MICHELANGELO
Michelangelo and His Family |
Except for the name, marriage and death, nothing is known
about Michelangelo’s mother, who died when he was six
(1481). As well as Vasari (1568), Condivi, Michelangelo’s pupil,
who published a short biography in the master’s lifetime
(1553), reports that Michelangelo was put out to nurse at
Settignano with a woman who was the wife and daughter of
stonecutters. Hence, these authors assert, Michelangelo used to
remark that it was no wonder he became a sculptor.
Condivi
adds that possibly he was joking, or possibly he knew that a
nurse’s milk might well introduce a new propensity.
It is important to understand that it was a new propensity
from which Michelangelo was not unwilling at times in his old
age to dissociate himself on other than religious grounds; new,
in the sense that it was foreign to the pretensions of his family.

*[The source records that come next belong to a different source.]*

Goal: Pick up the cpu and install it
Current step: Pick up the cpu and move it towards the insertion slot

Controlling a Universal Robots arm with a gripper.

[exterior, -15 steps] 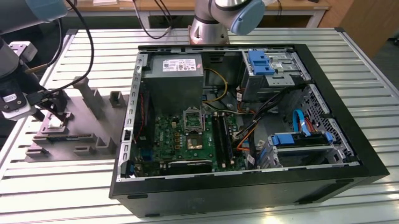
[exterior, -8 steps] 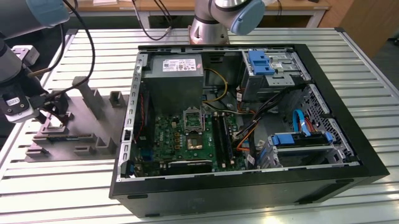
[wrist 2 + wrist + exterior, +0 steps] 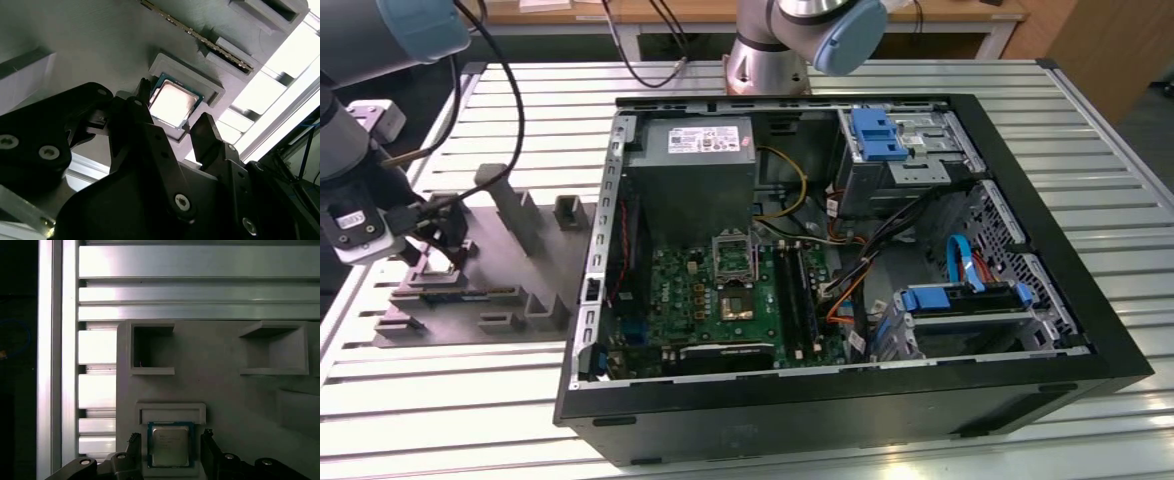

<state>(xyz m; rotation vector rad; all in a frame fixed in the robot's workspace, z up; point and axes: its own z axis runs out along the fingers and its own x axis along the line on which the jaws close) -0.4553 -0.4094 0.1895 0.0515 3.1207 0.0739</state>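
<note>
The cpu (image 3: 170, 446) is a small square chip with a silvery top, lying flat in a shallow raised seat of the grey fixture plate (image 3: 225, 395). In both wrist views my gripper (image 3: 170, 440) stands open just above it, one black finger (image 3: 134, 442) on each side of the chip with a small gap to its edges. The second wrist view shows the cpu (image 3: 172, 104) bright between the fingers (image 3: 204, 126). In the exterior view my gripper (image 3: 434, 232) hangs low over the fixture plate (image 3: 494, 265) at that view's left. The motherboard socket (image 3: 735, 300) lies inside the open computer case (image 3: 1067, 330).
Upright grey blocks (image 3: 520, 215) and pockets (image 3: 152, 350) rise from the fixture plate around the gripper. The case holds a grey power supply (image 3: 700, 170), blue drive brackets (image 3: 878, 135), cables and memory slots. A second arm's base (image 3: 767, 55) stands behind the case on the slatted aluminium table (image 3: 440, 400).
</note>
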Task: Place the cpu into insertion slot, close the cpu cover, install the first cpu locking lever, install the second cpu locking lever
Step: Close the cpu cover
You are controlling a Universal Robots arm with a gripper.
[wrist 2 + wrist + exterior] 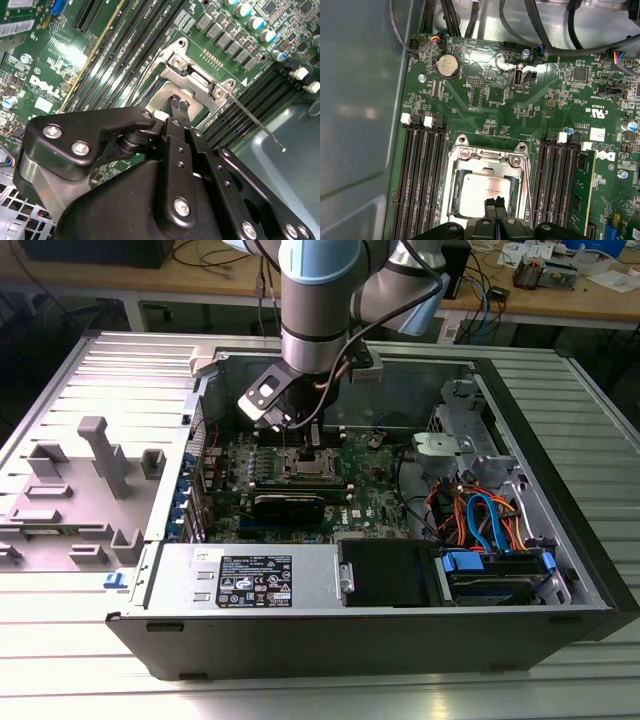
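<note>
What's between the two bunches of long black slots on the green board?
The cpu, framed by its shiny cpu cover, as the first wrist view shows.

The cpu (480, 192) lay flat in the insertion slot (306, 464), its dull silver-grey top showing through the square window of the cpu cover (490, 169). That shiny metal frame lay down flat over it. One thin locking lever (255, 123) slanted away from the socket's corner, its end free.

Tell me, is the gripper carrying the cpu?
No, in the first wrist view the cpu lies in the insertion slot, and the gripper is shut empty.
</note>
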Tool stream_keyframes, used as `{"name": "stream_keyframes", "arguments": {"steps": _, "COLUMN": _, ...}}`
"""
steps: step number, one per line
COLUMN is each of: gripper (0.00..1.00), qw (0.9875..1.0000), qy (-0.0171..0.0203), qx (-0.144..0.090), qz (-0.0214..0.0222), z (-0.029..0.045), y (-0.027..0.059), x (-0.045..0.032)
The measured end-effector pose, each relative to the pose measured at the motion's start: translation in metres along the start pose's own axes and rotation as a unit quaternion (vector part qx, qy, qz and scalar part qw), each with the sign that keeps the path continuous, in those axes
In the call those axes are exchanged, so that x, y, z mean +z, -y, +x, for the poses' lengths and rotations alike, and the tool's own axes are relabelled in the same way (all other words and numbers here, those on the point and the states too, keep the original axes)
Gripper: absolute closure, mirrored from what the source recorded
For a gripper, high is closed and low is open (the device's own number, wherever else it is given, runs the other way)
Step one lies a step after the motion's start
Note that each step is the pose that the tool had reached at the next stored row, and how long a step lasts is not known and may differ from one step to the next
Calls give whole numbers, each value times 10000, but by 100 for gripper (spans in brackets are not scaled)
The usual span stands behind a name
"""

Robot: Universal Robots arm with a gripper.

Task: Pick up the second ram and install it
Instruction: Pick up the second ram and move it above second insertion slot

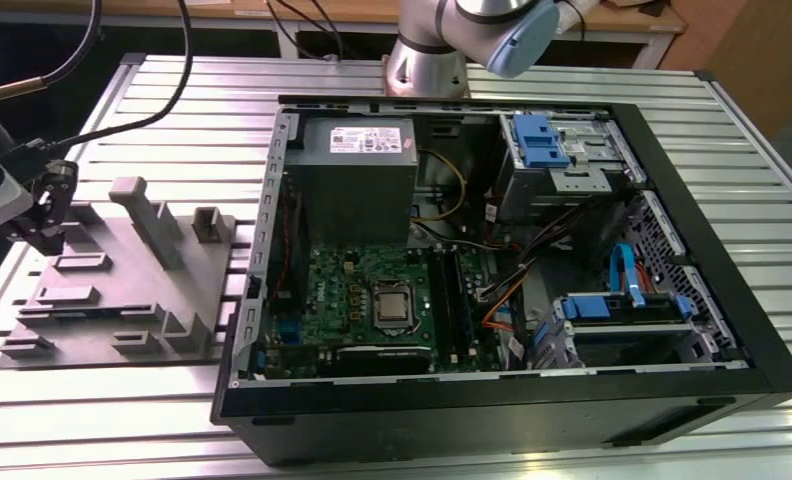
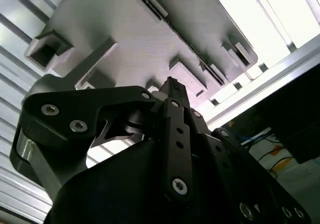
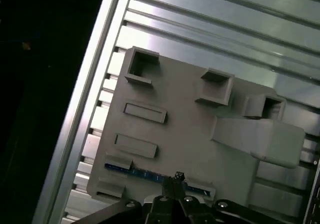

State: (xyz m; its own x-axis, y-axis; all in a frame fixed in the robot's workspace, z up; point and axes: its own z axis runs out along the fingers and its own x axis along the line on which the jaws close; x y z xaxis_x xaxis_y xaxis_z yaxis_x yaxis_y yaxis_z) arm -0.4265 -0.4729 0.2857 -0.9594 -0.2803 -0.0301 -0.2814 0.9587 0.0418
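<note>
Gripper (image 1: 43, 232) low over the grey fixture plate (image 1: 116, 300), at that plate's edge toward the exterior view's left, well apart from the open computer case (image 1: 503, 420). Plate rests flat on the slatted aluminium table (image 1: 196, 90), just beside the case.

Plate carries several square open-topped pockets, some low rectangular blocks and one grey upright post (image 1: 149, 225).

Second ram (image 3: 145, 172) stands on edge in a narrow holder along one border of the plate, seen in the first wrist view as a thin dark strip with a bluish glint. Gripper tip (image 3: 177, 178) sits right at that strip, partway along it. Cannot tell whether the gripper is clamped on the card or parted around it; the card is down in its holder.

Case lies on its side, lid off. Inside: green board (image 1: 369, 300) on the floor, grey power supply (image 1: 356, 165) beyond it, blue-tabbed drive cage (image 1: 550, 140) in the far corner, second blue caddy (image 1: 623, 305) nearer, loose cables between them
</note>
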Motion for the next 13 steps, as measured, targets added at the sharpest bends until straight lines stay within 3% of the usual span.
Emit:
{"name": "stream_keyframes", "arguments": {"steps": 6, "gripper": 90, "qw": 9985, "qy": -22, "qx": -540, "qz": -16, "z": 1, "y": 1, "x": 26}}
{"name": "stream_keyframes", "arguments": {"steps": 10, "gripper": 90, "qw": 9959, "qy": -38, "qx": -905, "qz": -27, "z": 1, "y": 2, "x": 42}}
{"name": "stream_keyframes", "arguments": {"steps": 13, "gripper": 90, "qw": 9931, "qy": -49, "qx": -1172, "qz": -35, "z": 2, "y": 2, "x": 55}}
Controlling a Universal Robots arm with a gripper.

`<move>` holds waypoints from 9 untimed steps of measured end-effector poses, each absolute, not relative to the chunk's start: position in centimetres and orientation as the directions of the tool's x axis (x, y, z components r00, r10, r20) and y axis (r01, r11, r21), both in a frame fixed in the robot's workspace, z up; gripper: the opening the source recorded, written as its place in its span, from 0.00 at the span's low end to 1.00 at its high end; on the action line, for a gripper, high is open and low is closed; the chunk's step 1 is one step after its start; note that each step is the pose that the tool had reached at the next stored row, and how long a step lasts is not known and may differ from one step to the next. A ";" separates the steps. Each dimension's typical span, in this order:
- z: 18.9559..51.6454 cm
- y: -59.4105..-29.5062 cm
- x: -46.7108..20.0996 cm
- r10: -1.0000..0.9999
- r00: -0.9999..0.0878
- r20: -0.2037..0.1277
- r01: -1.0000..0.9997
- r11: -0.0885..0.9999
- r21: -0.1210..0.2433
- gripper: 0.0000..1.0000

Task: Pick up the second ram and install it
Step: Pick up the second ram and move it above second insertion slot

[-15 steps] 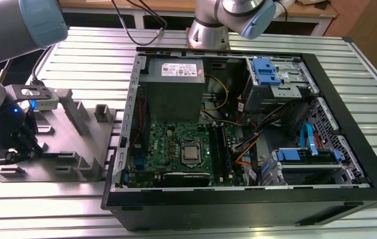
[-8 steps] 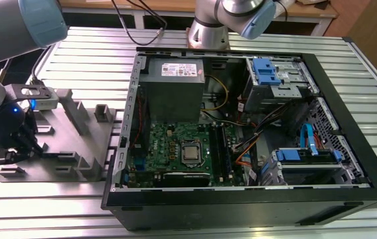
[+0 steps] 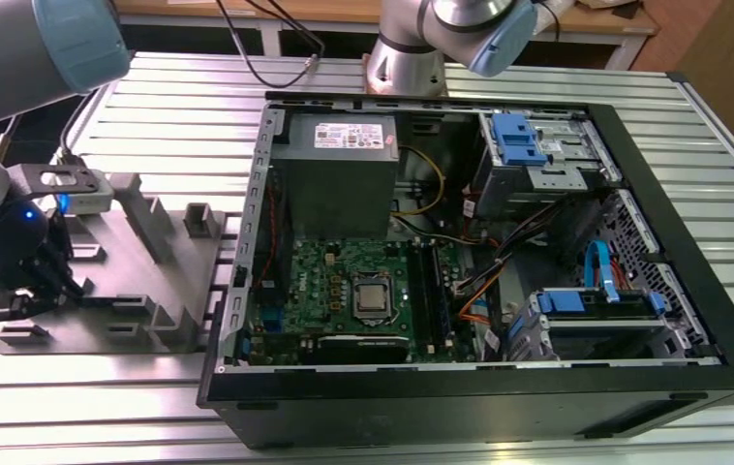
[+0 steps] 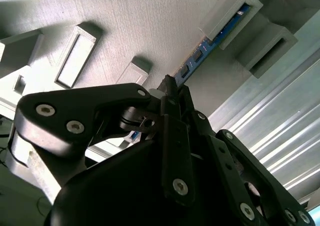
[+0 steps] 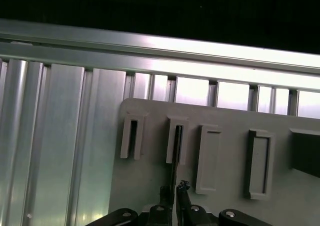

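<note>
The second ram is a thin dark blue board with black chips, standing on edge in the slotted holders of a grey fixture plate. In the first wrist view the ram shows edge-on, running from one holder down between my fingertips. My gripper is over the plate at the exterior view's left, its fingers close on either side of the stick, gripper shut on it. The ram still sits in its holders. The green motherboard lies in the open case.
The open black computer case lies on the ribbed aluminium table, to the exterior view's right of the fixture plate. Several other raised grey holders stand on the plate. A second robot arm's base stands behind the case.
</note>
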State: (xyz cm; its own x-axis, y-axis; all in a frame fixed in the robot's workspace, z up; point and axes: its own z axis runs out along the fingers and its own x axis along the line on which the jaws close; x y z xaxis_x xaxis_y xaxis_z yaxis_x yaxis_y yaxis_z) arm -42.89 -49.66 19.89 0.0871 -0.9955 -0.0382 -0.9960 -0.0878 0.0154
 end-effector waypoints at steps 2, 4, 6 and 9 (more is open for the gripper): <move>19.9 -49.7 -42.9 -0.995 0.087 -0.041 -0.996 -0.088 0.015 0.16; 19.9 -49.8 -42.9 -0.995 0.087 -0.041 -0.996 -0.088 0.015 0.16; 19.9 -49.9 -42.9 -0.996 0.079 -0.041 -0.997 -0.079 0.015 0.16; 19.9 -49.9 -42.9 -0.997 0.061 -0.041 -0.998 -0.062 0.015 0.16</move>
State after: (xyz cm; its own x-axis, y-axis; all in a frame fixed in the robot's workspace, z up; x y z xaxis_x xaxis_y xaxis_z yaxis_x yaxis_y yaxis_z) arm -42.88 -49.86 19.87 0.0611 -0.9973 -0.0413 -0.9980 -0.0618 0.0150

The extant letters to his father and brothers do not mention any
aesthetic value of his work, whereas they often refer to the hardness
of his situation and to the money he earns.
These aspects
years of the Sistine undertaking. Michelangelo writes to Buonarroto
in October 1509: ‘It seems to me you don’t understand
how I am situated here. . . . I shall do what I can. It seems that
Gismondo is coming to expedite his business. Tell him not to
take me into his calculations, not because I don’t love him as a
brother but because I can’t help him in any way. I am taken up
with loving myself more than others and I can’t provide myself
with the necessaries of life. I am in need, worn out and without
friends, nor do I want any: nor have I the time to eat as much as I
should; so don’t let me have more troubles because I can’t stand
another ounce.
It is surely not strange that the prickly, unsociable
Michelangelo in whom there was overwhelming anger as well
as his generosity or his fear, who was notorious for deep melancholy,
should have become the cushion to mitigate the hard life
of others. Nor is it strange that we find in the massive, omnipotent
proportions of many of his figures, a full measure of passive
and patient receptivity.
There exists, of course, the other side, the resentment, the
explosiveness, the contempt. More than a third of all the surviving
letters are addressed to Michelangelo’s young nephew,
Lionardo, the son of Buonarroto: they were written between
1540 and December 1563, two months before Michelangelo
died. He was attached to the nephew, not perhaps for himself but
as the inheritor of the family. Yet on the whole, the letters reflect
a profound irritation. Lionardo becomes ‘them’, that is to say,
Michelangelo’s father and brothers (mostly dead) who never
asked him to spend money on himself. Thus, the old man writes
to the nephew: ‘About your rushing to Rome in such haste, I
don’t know whether you would have come so far if I were in the
utmost poverty and lacking bread. It’s enough to throw money
about that you haven’t earned. What a fear you have of losing theinheritance. . . . Yours is the love of a wood-worm.
If you really
loved me, you would have written: “Michelangelo, spend the
three thousand scudi on yourself: you have given us much and
it’s enough: we care more for your life than for your property.”’ ‘You all have lived off me now for forty years’, he adds in writing
to this young man of twenty-six, ‘and I haven’t had even a
good word from any of you in return.’ Two years
earlier he had written to the unfortunate Lionardo who had
come to Rome because of Michelangelo’s severe illness: ‘Don’t
my possessions in Florence suffice? You can’t deny you are just
like your father (Buonarroto) who drove me out of my house in
Florence.’ Lionardo, in spite of Michelangelo’s
innuendoes, does not strike us as an unusually calculating young
man. He appended as was his custom the date on which he
received this unaddressed letter. Doubtless he was in Rome but
was not allowed to make the visit which had been the object of
his journey, undertaken, it is likely, at the instance of Michelangelo’s friends.